■ Task item
The answer must consist of every line in the data below that holds the word "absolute".

□ □ □ □ □

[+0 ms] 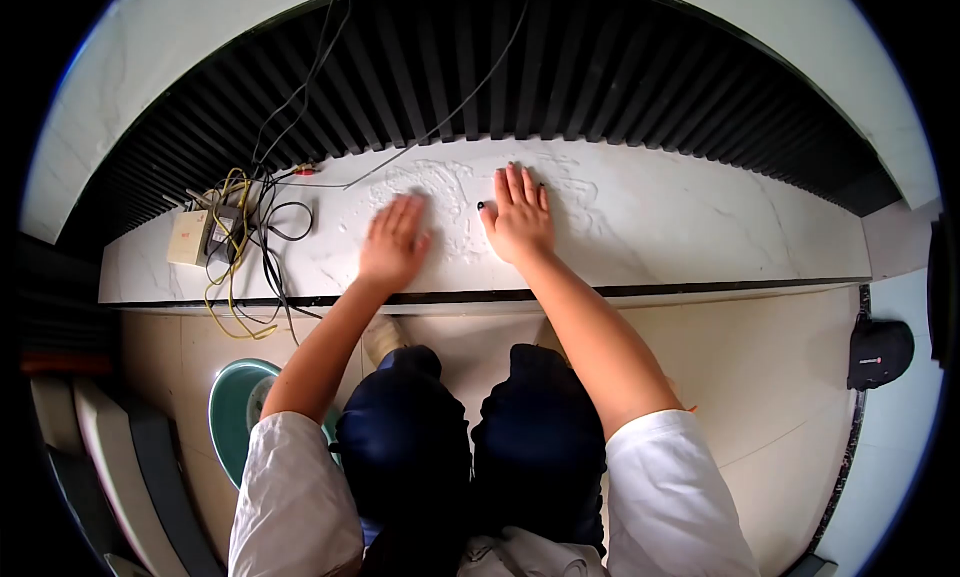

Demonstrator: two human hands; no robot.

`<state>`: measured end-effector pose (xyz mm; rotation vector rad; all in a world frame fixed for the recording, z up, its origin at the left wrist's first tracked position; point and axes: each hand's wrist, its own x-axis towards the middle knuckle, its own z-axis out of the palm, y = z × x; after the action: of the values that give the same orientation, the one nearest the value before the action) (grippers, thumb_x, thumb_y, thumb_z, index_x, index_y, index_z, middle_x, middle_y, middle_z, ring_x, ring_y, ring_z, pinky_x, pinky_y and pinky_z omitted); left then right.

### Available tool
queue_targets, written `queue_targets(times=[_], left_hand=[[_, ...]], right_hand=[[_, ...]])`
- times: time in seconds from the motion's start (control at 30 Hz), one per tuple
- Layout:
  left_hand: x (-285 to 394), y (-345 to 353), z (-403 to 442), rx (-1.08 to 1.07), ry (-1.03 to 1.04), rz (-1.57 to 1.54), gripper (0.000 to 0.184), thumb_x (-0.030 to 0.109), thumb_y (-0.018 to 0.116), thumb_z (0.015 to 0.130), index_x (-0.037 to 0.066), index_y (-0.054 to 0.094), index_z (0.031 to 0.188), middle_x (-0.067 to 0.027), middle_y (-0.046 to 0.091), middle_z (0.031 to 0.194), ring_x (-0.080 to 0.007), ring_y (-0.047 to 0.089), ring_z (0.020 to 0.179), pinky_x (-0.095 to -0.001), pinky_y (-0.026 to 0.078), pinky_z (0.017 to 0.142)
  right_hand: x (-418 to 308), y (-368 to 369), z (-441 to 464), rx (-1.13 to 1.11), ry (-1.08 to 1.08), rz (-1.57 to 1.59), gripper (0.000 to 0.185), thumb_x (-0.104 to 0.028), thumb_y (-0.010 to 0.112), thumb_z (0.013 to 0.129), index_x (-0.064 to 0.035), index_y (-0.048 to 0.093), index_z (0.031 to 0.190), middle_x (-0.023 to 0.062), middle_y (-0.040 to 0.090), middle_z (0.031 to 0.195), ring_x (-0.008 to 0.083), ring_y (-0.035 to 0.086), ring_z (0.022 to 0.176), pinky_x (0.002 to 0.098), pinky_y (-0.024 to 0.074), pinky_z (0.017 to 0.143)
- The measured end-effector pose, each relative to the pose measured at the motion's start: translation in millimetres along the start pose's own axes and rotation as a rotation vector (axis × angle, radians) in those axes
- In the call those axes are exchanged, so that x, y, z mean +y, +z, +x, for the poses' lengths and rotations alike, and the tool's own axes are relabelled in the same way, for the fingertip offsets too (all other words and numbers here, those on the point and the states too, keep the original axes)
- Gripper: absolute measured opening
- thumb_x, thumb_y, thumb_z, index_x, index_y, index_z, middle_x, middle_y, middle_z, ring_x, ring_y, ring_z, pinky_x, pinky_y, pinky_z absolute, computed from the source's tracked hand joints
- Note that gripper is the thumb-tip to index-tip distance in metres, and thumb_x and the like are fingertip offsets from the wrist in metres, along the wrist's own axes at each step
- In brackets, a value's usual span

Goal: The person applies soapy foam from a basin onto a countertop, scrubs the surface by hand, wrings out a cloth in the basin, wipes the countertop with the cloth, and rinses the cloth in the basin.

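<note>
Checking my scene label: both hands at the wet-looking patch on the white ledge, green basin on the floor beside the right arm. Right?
Wrong side: the head view shows the green basin on the floor beside the left arm. Rest stands: left hand and right hand are at the wet-looking patch on the white ledge.

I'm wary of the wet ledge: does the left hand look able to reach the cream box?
Probably yes: the left hand is at the same ledge, though loose cables lie between it and the cream box.
</note>
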<state>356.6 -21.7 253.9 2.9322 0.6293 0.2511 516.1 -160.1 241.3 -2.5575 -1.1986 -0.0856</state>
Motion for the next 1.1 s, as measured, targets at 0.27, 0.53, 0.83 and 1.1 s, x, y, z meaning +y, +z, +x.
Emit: queue_targets(times=[0.27,0.53,0.83,1.1], left_hand=[[20,-2,-31,-0.033,0.032,-0.066,0.058,0.037,0.039,0.088,0.006,0.026,0.136,-0.0154,0.027,0.14,-0.0296,0.022,0.131,-0.0415,0.017,0.106],[-7,7,-41,0.098,-0.395,0.08,0.069,0.049,0.039,0.086,0.005,0.024,0.136,-0.0215,0.023,0.14,-0.0318,0.017,0.132,-0.0459,0.014,0.105],[11,-2,-55,0.057,-0.153,0.0,0.064,0.045,0.042,0.086,0.005,0.029,0.134,-0.0193,0.026,0.139,-0.034,0.021,0.13,-0.046,0.017,0.105],[43,7,-30,0.018,0.026,-0.002,0.059,0.035,0.045,0.086,0.003,0.029,0.133,-0.019,0.027,0.138,-0.0321,0.023,0.13,-0.044,0.019,0.105]], right_hand=[[0,1,0,0.033,-0.015,-0.021,0.058,-0.037,0.042,0.084,-0.0084,0.032,0.134,0.0086,0.025,0.142,0.0256,0.019,0.132,0.0428,0.0145,0.107],[-1,0,1,0.014,-0.001,-0.035,0.058,-0.038,0.041,0.084,-0.0093,0.031,0.134,0.008,0.024,0.143,0.0247,0.018,0.133,0.0419,0.0135,0.108],[-1,-4,3,-0.044,0.002,-0.068,0.058,-0.04,0.037,0.086,-0.0101,0.028,0.136,0.0068,0.021,0.144,0.0242,0.017,0.133,0.0408,0.0122,0.108],[-2,-3,3,-0.059,-0.004,-0.058,0.061,-0.039,0.039,0.085,-0.0096,0.027,0.136,0.0073,0.02,0.144,0.0238,0.016,0.134,0.041,0.0111,0.109]])
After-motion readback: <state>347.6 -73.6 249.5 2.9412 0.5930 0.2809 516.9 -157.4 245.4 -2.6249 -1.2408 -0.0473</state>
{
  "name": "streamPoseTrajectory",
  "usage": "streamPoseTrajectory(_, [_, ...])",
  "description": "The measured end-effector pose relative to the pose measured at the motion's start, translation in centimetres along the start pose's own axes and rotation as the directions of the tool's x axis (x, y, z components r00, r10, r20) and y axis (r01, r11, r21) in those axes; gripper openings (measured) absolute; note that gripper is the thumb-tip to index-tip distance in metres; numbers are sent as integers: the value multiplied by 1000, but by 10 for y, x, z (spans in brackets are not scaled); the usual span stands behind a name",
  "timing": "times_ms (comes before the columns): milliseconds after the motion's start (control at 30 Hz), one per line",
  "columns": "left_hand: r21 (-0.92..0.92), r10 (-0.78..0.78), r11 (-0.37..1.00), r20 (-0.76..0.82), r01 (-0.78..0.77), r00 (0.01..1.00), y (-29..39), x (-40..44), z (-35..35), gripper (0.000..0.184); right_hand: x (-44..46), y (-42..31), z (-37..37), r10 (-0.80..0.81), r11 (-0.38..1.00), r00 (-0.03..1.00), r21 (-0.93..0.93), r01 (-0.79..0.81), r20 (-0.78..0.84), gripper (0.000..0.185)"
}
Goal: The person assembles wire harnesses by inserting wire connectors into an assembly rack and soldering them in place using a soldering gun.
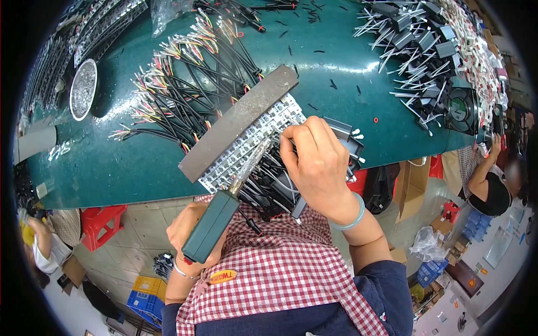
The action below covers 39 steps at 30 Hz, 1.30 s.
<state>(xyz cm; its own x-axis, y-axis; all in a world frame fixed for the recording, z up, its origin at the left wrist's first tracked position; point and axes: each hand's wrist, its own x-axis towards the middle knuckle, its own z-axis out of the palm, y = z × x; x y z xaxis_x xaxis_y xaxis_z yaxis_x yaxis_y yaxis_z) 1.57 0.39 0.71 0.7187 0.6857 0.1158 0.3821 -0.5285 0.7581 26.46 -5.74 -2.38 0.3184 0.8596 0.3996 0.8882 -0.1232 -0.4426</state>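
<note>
My left hand (193,229) is wrapped round the green handle of a soldering iron (213,224), whose foil-covered metal barrel points up and right over a panel of small white circuit boards (283,115). My right hand (319,162) is closed in a pinch at the panel's right side, close to the iron's tip; what its fingertips hold is hidden. A long brown-grey bar (241,120) lies slanted along the panel's far edge. Below the panel, several black cables (263,190) hang in a bunch toward my checked apron.
Black cables with stripped coloured ends (174,95) fan out on the green table (336,61). A round silvery dish (84,89) is at left. Black boxes with white leads (400,39) and a fan (462,109) are at right. Other people sit at both sides.
</note>
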Motion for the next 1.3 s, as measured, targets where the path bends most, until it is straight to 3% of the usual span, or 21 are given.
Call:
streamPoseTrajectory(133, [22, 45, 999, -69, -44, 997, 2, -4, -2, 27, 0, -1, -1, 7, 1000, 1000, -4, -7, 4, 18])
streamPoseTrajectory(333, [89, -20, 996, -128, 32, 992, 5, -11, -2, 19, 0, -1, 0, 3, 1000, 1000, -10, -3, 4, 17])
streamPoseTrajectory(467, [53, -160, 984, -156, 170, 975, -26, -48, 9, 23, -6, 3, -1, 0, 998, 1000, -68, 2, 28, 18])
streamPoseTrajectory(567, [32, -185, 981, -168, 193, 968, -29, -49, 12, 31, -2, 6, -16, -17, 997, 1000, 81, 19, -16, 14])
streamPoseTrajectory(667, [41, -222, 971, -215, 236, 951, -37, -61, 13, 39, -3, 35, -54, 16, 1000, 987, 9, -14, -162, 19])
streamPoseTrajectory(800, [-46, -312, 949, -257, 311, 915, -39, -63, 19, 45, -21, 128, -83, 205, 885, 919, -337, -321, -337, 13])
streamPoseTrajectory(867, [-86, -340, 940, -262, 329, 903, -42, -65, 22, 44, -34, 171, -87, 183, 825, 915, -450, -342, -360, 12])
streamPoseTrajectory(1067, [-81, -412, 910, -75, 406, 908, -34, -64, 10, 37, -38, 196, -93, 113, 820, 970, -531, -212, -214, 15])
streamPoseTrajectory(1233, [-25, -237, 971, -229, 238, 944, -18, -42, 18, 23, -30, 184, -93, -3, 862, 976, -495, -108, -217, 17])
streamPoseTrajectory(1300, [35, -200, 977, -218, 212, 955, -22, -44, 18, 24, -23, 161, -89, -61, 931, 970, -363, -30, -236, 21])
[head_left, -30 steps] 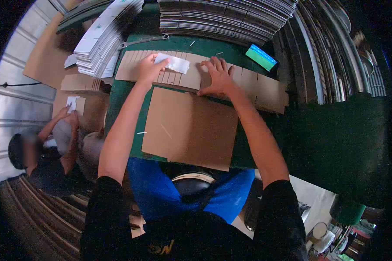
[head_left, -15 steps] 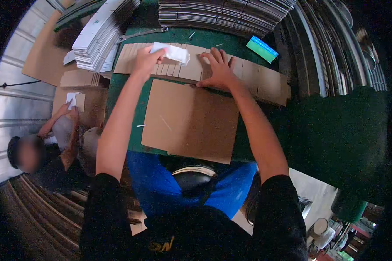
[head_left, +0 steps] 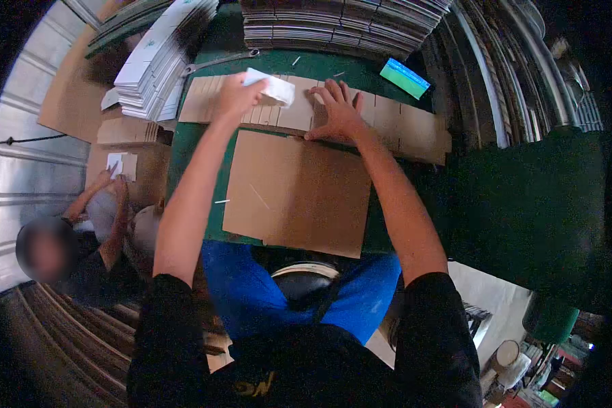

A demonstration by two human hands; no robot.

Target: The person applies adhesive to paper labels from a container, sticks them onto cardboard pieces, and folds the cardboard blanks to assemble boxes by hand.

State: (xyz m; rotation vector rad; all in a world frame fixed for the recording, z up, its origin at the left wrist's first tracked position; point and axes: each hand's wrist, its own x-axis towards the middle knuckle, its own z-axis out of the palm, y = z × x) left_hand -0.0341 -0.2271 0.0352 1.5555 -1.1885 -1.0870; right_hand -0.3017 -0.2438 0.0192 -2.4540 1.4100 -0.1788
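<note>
My left hand [head_left: 240, 98] is closed around a white block-like piece [head_left: 277, 90], perhaps folded paper or cloth; its exact kind I cannot make out. The piece is over a long brown slotted cardboard strip [head_left: 404, 128] lying across the green table. On the same strip my right hand [head_left: 338, 115] rests with its fingers spread, the thumb at the near edge. Several narrow slots show in the strip's left part. Closer to my body lies a flat brown cardboard sheet [head_left: 299, 197], partly in shadow.
Stacked cardboard [head_left: 340, 30] stands at the back, with white-faced strips [head_left: 153, 68] at the left. A wrench [head_left: 221, 61], a phone-like lit screen [head_left: 405, 78] and a small white scrap [head_left: 222, 201] lie on the green table [head_left: 211, 163]. A co-worker [head_left: 102, 231] sits at left, handling a white piece.
My left hand has moved slightly right and down along the strip with the white piece. My right hand stays spread on the cardboard. The whole view has shifted a little.
</note>
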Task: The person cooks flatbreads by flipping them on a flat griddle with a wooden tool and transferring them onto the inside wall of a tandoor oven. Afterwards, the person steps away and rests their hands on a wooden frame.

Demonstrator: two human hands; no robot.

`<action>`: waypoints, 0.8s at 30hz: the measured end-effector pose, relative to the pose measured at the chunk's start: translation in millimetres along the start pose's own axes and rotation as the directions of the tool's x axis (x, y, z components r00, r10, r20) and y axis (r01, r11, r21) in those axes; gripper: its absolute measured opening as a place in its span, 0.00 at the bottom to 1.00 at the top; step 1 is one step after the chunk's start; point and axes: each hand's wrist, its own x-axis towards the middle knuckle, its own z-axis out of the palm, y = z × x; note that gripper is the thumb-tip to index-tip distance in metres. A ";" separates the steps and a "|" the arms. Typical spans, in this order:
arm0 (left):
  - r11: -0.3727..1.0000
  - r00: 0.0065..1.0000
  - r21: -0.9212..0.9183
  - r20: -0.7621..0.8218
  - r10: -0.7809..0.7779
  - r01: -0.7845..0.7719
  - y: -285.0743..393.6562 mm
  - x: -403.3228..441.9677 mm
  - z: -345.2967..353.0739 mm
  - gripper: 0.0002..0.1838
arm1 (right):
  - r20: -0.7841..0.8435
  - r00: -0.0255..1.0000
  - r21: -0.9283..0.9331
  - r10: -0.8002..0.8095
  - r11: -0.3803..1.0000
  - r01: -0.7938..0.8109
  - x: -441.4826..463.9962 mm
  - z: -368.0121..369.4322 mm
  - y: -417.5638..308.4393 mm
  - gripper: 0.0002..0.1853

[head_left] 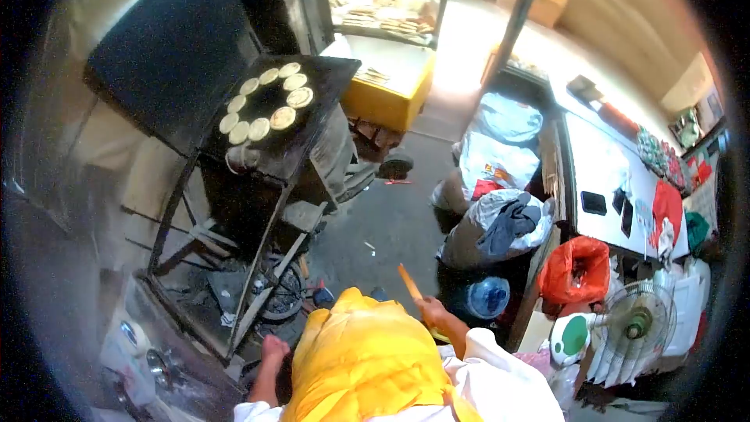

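My right hand (436,312) is closed around a long, flat orange stick (408,281), whose far end points forward over the floor. At my left side, my left hand (273,348) hangs low beside the metal stand, its fingers curled in and nothing visible in them. A yellow apron (375,352) covers my front. Ahead on the left, a dark griddle (324,78) carries several round flatbreads (283,117) laid in a ring. Some of these show browned spots. Neither hand touches the griddle.
Beyond the griddle stands a yellow-sided box (383,101), below a glass case (383,12) of flatbreads. On the right are stuffed bags (500,160), a water jug (488,297), a red-lined bin (574,270), a fan (637,324) and a white counter (590,164) with a phone (594,202).
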 end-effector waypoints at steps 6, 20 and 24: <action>0.786 0.751 0.002 0.297 0.589 -0.618 188.7 59.5 17.9 0.02 | 0.141 0.989 0.365 -0.049 0.931 -0.006 -11.0 9.4 -43.0 0.21; 0.918 0.957 -0.275 -0.134 0.258 -0.286 139.0 197.5 -101.2 0.07 | -0.287 0.941 -0.105 0.179 0.971 -0.217 -33.3 113.8 35.4 0.21; 0.925 0.976 -0.380 -0.204 -0.072 -0.011 80.0 225.1 -131.6 0.08 | -0.346 0.937 0.049 0.048 0.998 -0.032 -34.4 128.4 50.5 0.19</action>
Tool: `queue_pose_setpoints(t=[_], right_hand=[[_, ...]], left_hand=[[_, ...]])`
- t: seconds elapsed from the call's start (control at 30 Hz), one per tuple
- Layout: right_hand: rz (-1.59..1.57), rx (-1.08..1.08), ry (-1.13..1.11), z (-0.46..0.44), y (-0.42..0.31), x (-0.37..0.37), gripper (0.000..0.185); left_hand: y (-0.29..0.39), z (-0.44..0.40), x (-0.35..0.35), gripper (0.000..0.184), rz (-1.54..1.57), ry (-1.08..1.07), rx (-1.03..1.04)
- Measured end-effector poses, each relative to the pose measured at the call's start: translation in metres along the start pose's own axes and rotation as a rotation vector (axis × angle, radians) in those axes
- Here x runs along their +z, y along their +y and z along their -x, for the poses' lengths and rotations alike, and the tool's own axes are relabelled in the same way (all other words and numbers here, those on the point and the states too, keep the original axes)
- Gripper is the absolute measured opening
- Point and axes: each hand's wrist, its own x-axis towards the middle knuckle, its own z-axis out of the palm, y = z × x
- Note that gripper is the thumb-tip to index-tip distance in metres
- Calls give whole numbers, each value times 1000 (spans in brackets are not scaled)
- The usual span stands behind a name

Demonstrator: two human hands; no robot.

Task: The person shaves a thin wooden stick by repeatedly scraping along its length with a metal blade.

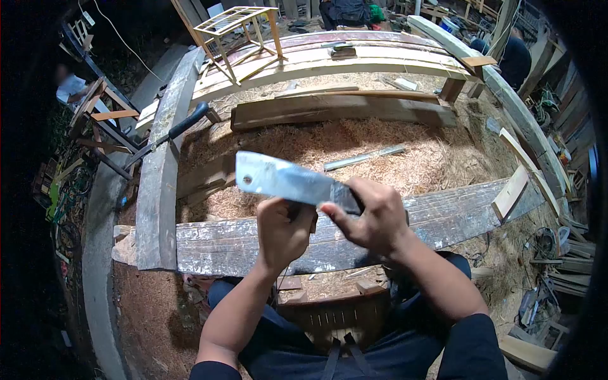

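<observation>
A broad metal cleaver with a small hole near its far end is held up in front of me, pointing left. My right hand is wrapped round its handle end, with the thumb pressed along the near side. Just beneath the blade, my left hand is closed in a fist. Something dark shows between its fingers, mostly hidden by the blade. Below both hands lies a thick, weathered wooden beam with pale, worn patches.
Wood shavings cover the ground inside a frame of beams. A long timber and a thin strip lie there. A dark-handled tool rests across the left beam. A slatted wooden piece stands behind. Other people are in the background.
</observation>
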Motion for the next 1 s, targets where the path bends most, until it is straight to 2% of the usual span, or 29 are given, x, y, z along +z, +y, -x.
queue_pose_setpoints(t=[0.03, 0.1, 0.17, 0.23, 0.3, 0.33, 0.37, 0.43, 0.47, 0.5, 0.6, 0.7, 0.77, 0.83, 0.9, 0.97, 1.0], right_hand=[[-30, 27, 4, -3, 3, -1, 53], [-34, 2, 12, -3, 8, 3, 59], [-26, -87, 72, 2, -1, 6, 58], [-25, -43, 48, 3, 3, 7, 57], [-3, -1, 20, -1, 5, 3, 57], [-32, 19, -16, 0, 1, 0, 51], [-8, -37, 31, 2, -1, 3, 53], [-4, 9, 57, -1, 9, 4, 58], [16, 98, 46, -7, 14, -3, 57], [21, 134, 85, -10, 20, -5, 58], [-51, 128, 143, -11, 20, -10, 59], [-60, 66, -5, -4, 5, -17, 59], [-15, -16, 11, 1, 2, -9, 57], [-19, -39, 23, 3, 0, -4, 54], [-18, -66, 34, 4, 0, -4, 50], [-24, -14, -7, 3, -3, -7, 49], [-42, 27, 3, 1, -2, -9, 50]], left_hand=[[7, -2, 1, 11, 56, 5, -91], [1, -1, 0, 11, 90, -5, -50], [5, 0, -2, 13, -84, -28, 135], [4, 0, 2, 15, 9, 5, 78], [-4, 1, 2, 15, 132, 4, -120], [-2, 0, 1, 16, 74, -25, 41], [-1, -1, 1, 16, 74, -26, 45], [5, -1, 0, 15, 28, -38, -10], [12, -2, 5, 16, 185, -32, -139], [14, -1, 5, 19, 178, -53, -130], [17, -3, 3, 21, 127, -76, -121], [8, -4, 5, 23, 227, -44, -178], [-3, -1, 3, 23, 209, -12, -185], [-4, -1, 0, 20, 142, -30, -163], [-7, -1, 3, 13, 24, 30, 56], [3, -1, 0, 10, -34, 13, 62], [5, -2, 0, 10, 25, -11, -23]])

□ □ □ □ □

■ Final answer
- Gripper: absolute measured opening
- thumb_x, thumb_y, thumb_z, index_x, index_y, index_z, middle_x, middle_y, middle_z, ring_x, ring_y, ring_z, pinky_x, pinky_y, pinky_z absolute, computed from the source's tracked hand joints
  "description": "The measured end-effector pose relative to the pose measured at the motion's start, translation in centimetres along the start pose's own axes and rotation as the directions of the tool's x axis (x, y, z components r00, r10, r20) and y axis (r01, r11, r21) in those axes; gripper openings (measured) absolute; note that gripper is the thumb-tip to index-tip distance in metres; numbers are sent as integers: the value multiplied by 1000, but by 10 for y, x, z (spans in brackets are not scaled); the usual span stands behind a name",
`<action>`: waypoints, 0.8s at 30hz: the measured end-effector pose, relative to the pose measured at the chunk's start: translation in millimetres along the start pose's own axes and rotation as the directions of the tool's x axis (x, y, z components r00, r10, r20) and y axis (r01, r11, r21) in those axes; gripper: its absolute measured opening as a place in its span, 0.00 at the bottom to 1.00 at the top; step 1 is one step after the chunk's start; point and axes: each hand's wrist, its own x-axis towards the middle knuckle, its own z-axis out of the palm, y = z × x; note that gripper is the thumb-tip to index-tip distance in metres. A ";" separates the steps and a "|" the arms. Typical spans, in this order:
- Gripper is the absolute measured opening

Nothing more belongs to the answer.